Tuning Performance for New and “Old” Friends

Posted by Scott Jehl 03/07/2019

For performance reasons, we often configure our sites to deliver their code in slightly different ways for new and returning visitors. For example, for new visitors, we might choose to inline or http2-push important resources along with a page’s HTML so that it will be ready to render immediately on arrival. Additionally, for a new visit we might set up a page’s HTML to reference its resources in a cautious, fault-tolerant manner, so that they can layer progressively into an already-usable page as they arrive (without overly relying on them to arrive quickly-or even at all!).

However, for subsequent visits to other pages on our site, many of the resources that pages require will already be in the browser’s cache, so we would not want to inline or push files unnecessarily (relying on the browser to cancel them before wastefully downloading them again). Also, given the knowledge that important assets are already cached, our HTML itself can take advantage by referencing resources in a way that will render its completed state immediately, instead of unnecessarily stepping through a progressive render.

Variation, in Practice

In order to implement this sort of variation, we need a way for the browser to inform the server that its cache is populated. Unfortunately, no standard mechanism exists for this in browsers today, though in the future, Cache Digests will likely handle this for us. To mimic this functionality without such a feature, we typically use a cookie: the first time anyone visits the site, we set a cookie including a version number of our current site’s build, and on every visit, the server checks if that current build version’s cookie is present to decide which version of our code to return. This works pretty well, but it has potential gotchas to consider. For example, many people choose to block cookies in their browser, and they may clear their browser’s cache on occasion (perhaps without clearing their cookies as well), and in either case we may be unable to accurately detect if we should send code that’s optimized for a new or returning visitor. Granted, this is not a big problem–if we guess wrong, a page just might take a little longer to load than it could have–but we do want to be able to optimize as best we can!

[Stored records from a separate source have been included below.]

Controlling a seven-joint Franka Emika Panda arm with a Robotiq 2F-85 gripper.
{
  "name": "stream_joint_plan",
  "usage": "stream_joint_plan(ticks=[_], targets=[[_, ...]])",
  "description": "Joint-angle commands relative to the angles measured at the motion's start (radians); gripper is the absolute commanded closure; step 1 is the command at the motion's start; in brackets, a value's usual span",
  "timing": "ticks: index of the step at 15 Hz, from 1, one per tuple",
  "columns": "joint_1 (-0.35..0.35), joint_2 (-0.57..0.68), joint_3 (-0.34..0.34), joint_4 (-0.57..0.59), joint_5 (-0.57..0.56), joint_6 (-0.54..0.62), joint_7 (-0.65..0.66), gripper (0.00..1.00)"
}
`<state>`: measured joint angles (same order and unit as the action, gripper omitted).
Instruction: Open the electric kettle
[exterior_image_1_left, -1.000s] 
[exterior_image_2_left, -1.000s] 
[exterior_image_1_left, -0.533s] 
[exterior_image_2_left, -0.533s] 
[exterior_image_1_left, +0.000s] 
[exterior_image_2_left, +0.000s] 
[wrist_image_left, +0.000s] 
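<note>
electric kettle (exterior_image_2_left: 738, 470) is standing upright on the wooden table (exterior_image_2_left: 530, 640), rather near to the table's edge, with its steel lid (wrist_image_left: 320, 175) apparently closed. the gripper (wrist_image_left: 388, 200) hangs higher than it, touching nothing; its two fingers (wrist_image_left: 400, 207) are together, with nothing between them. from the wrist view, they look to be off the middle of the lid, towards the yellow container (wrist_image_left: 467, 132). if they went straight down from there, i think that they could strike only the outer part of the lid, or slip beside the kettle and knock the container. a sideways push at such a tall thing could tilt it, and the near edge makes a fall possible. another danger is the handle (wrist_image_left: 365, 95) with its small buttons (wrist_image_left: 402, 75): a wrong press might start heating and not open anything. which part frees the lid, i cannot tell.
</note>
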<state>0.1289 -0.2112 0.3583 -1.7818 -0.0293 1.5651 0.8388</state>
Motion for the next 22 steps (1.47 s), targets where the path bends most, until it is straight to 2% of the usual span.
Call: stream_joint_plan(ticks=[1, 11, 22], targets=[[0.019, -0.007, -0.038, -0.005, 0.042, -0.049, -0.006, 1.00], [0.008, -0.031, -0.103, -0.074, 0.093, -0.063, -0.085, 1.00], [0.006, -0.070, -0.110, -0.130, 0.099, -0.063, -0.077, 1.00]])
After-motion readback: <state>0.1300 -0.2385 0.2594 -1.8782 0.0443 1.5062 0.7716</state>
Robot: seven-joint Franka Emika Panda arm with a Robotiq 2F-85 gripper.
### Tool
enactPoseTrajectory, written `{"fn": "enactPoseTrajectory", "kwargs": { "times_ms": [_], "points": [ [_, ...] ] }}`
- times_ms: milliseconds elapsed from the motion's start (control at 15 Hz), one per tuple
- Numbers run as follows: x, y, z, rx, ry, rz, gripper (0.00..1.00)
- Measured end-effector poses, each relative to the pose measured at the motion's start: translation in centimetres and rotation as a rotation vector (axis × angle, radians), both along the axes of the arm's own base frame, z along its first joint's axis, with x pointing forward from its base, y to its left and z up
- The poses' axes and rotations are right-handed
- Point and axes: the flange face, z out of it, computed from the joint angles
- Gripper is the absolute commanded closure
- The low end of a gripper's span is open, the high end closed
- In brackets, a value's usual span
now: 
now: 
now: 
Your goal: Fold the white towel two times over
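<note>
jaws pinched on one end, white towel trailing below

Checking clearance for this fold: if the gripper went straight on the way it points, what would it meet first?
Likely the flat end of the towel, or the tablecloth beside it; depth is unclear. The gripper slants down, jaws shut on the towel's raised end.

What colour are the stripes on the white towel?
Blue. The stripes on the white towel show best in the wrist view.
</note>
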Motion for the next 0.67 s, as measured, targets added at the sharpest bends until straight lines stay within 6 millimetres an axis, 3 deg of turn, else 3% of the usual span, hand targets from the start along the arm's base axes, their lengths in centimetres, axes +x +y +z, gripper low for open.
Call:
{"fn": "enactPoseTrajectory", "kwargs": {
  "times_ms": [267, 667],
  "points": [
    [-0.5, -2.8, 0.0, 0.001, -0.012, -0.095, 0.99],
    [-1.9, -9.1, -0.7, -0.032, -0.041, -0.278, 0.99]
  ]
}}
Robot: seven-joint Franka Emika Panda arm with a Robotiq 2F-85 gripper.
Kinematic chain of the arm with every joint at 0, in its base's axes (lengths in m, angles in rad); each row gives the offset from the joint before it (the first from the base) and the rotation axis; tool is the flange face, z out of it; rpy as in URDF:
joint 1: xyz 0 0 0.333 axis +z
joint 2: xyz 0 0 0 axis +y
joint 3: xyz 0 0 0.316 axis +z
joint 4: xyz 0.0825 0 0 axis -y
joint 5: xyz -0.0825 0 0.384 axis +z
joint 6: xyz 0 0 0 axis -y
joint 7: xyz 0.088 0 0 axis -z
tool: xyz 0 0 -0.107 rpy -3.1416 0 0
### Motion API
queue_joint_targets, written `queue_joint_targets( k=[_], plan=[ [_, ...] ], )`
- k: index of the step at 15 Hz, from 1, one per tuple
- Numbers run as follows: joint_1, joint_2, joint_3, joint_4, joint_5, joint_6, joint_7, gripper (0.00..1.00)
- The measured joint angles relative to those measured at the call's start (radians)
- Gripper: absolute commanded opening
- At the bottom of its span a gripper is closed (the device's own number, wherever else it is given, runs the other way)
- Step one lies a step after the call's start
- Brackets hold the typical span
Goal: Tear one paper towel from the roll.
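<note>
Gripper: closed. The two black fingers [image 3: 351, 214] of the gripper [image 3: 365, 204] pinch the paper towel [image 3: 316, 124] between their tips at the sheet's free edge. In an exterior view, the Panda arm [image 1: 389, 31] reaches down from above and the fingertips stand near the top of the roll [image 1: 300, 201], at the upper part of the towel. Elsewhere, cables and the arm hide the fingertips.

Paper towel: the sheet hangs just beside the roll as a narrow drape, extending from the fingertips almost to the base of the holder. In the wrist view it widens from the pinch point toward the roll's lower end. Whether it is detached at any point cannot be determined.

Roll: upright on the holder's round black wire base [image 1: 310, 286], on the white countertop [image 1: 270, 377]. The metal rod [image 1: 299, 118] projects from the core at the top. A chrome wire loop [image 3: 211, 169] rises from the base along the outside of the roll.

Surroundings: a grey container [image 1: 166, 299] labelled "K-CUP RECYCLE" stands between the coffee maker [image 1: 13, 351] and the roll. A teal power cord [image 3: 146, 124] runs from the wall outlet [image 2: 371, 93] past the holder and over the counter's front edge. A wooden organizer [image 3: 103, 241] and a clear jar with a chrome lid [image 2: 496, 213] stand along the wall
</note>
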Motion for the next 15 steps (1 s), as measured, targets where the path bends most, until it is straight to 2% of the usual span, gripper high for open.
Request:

Recently, I learned that Service Workers might be a better tool for this job than cookies are. We love Service Workers, and we typically use them to manage requests so that a site is faster and more resilient in bad or even offline connections. That said, Service Workers can also manipulate requests before they go out from the browser, changing a request’s conditions and even adding custom headers. For example, here’s an abbreviated snippet from a Service Worker that will reconfigure an outgoing request for any HTML file to include a custom header called X-CACHED, set to a number representing the version of the current site build.

const version = "fgv56";
self.addEventListener('fetch', event => {
if (event.request.headers.get('Accept').indexOf('text/html') !== -1) {
var newReq;
var reqHeaders = new Headers();
for( var i in event.request.headers ){
reqHeaders.set( i, event.request.headers[i] );
}
reqHeaders.set( 'X-CACHED', version );
newReq = new Request( event.request.url, {
method: "GET",
headers: reqHeaders
} );
// fetch event handler continues...
// newReq is now ready to fetch from network or local caches

(Small note: an existing request’s headers are immutable so I had to make a new one and copy things over to it).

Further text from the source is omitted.